Er öffnete eine leere Notiz auf seinem Handy und tippte eine düstere Auflistung ein. „Weichkäse. Aufschnitt. Thunfischauflauf. Der Rindfleischeintopf vom Sonntag.“ Alles war am nächsten Abend verschwunden, völlig unberührt. „Was macht sie da?“, murmelte er vor sich hin und starrte auf die immer länger werdende Liste der abgelehnten Mahlzeiten.

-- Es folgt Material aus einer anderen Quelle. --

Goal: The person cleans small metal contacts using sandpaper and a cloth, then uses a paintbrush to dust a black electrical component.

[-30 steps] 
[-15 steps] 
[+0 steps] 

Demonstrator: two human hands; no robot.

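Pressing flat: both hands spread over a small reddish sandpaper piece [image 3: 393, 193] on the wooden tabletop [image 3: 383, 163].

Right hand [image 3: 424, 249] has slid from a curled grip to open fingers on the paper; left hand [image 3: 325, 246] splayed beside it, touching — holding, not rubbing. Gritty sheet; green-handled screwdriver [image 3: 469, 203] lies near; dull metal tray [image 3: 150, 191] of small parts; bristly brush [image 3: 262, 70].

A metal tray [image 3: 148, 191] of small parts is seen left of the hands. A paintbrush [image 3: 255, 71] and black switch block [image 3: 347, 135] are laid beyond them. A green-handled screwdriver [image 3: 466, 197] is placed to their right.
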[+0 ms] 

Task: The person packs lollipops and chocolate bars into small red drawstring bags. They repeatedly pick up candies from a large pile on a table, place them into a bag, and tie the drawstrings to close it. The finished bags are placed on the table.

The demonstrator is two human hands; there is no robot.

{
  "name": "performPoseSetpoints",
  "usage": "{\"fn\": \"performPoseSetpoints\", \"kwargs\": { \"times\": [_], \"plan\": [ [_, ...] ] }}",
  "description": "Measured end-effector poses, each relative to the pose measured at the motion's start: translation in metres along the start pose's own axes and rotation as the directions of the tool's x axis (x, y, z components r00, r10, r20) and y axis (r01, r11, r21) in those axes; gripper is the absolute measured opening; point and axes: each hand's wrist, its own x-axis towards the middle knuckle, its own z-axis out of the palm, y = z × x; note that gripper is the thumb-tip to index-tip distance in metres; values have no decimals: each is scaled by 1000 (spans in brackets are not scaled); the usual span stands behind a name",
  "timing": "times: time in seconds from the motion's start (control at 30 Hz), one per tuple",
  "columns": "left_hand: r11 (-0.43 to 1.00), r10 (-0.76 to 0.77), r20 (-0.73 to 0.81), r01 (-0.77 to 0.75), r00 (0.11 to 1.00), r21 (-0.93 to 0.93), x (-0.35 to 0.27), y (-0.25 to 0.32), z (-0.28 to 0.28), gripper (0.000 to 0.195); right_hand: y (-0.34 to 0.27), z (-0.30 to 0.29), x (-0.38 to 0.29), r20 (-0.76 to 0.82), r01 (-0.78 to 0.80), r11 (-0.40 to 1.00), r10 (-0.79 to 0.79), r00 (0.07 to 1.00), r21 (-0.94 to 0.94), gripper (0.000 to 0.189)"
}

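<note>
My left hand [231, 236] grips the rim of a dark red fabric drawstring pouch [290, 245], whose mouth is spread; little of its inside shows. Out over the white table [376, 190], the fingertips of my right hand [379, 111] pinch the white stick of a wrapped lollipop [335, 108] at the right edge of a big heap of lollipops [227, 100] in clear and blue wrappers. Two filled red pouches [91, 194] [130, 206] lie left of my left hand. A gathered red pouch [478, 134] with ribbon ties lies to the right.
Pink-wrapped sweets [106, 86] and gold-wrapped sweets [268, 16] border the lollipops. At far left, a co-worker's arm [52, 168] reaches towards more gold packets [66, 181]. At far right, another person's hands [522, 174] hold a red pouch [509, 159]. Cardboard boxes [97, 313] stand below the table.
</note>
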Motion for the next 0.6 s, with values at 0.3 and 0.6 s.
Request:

Verzweifelt versuchte er, einen roten Faden zu finden, der die Liste zusammenhielt, scheiterte jedoch. Es lag nicht an abgelaufenen Lebensmitteln, da er die Haltbarkeitsdaten selbst überprüft hatte. Es lag auch nicht daran, dass Renata die Rezepte nicht mochte oder Allergien hatte; sie hatte Varianten genau dieser Gerichte schon oft gerne gegessen. Völlig ratlos schloss er die App.